Board Chairman Clarke Heidrick said that when he campaigned for the hospital district in 2003 and 2004, he told voters it would tackle the lack of psychiatric emergency facilities and inpatient beds.
Travis County once had four private psychiatric hospitals and the Austin State Hospital. Now, it has one private hospital for people of all ages.
Travis County has gone over its bed allotment, especially after hurricane evacuees arrived, said David Evans, executive director of the Austin Travis County Mental Health Mental Retardation Center.
Hospital board members said they hoped the center could get that cost reduced. In the long run, maybe the hospital district could rent extra beds from the state hospital, board member Dr. Tom Coopwood said.
To explore possibilities, the board will convene a meeting by mid-December of officials with an interest in mental health, including Austin hospital officials whose emergency departments are now getting psychiatric patients when the state hospital is full. The board hopes to develop a plan for creating more bed capacity, along with the means to pay for it.
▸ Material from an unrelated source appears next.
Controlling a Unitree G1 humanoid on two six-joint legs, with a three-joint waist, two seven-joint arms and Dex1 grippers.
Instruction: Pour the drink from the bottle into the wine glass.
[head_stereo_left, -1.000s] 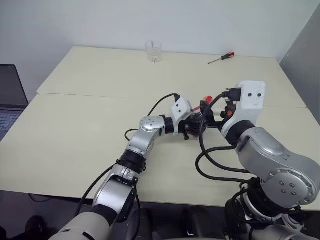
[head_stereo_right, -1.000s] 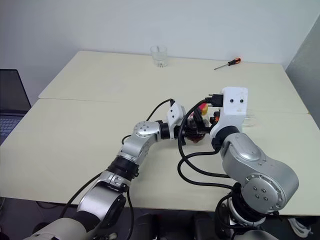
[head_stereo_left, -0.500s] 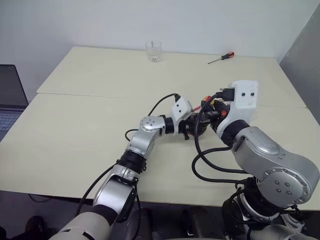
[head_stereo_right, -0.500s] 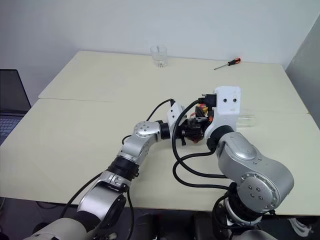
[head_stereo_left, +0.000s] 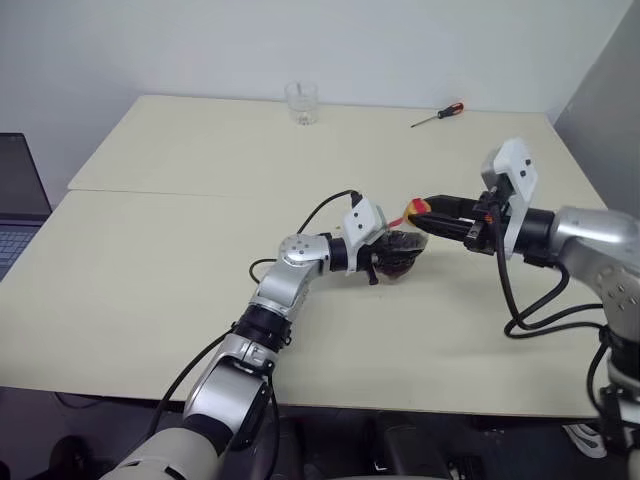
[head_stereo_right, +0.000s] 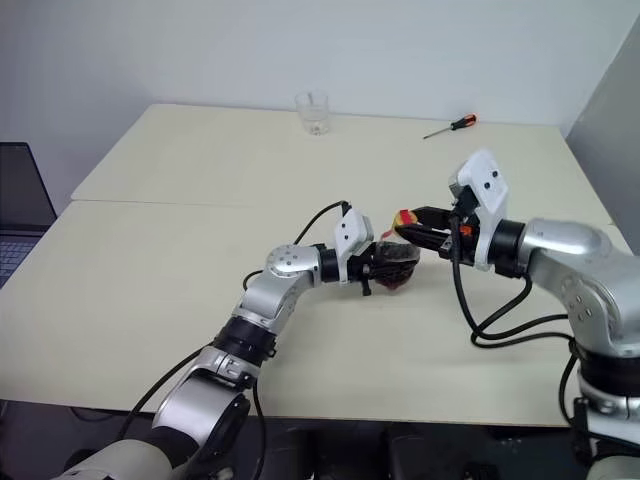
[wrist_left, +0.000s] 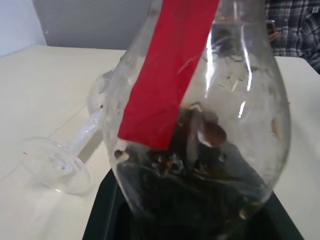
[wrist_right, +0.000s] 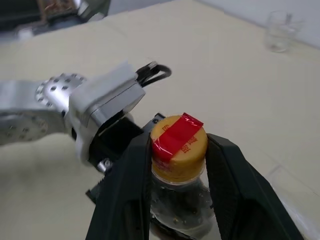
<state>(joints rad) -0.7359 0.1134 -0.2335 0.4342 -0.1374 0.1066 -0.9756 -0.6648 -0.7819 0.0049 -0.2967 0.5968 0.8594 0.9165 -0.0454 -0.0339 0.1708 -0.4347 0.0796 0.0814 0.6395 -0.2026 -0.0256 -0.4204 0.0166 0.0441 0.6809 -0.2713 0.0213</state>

The board also said it wants to chip away at the chunk of uninsured people in Central Texas, where one-fourth of the population lacks health insurance.
Patricia Young, hospital district president and CEO, will look into redesigning the county's Medical Assistance Program. In the new budget, the board previously voted to boost the number of people in the program by 15 percent, to 10,679 people.
The board also asked Young to explore the possibility of a multicounty health insurance plan to take some of the burden off of Travis County's emergency departments and safety-net clinics. One idea involves splitting the cost of premiums with patients, employers and a local government, Young said.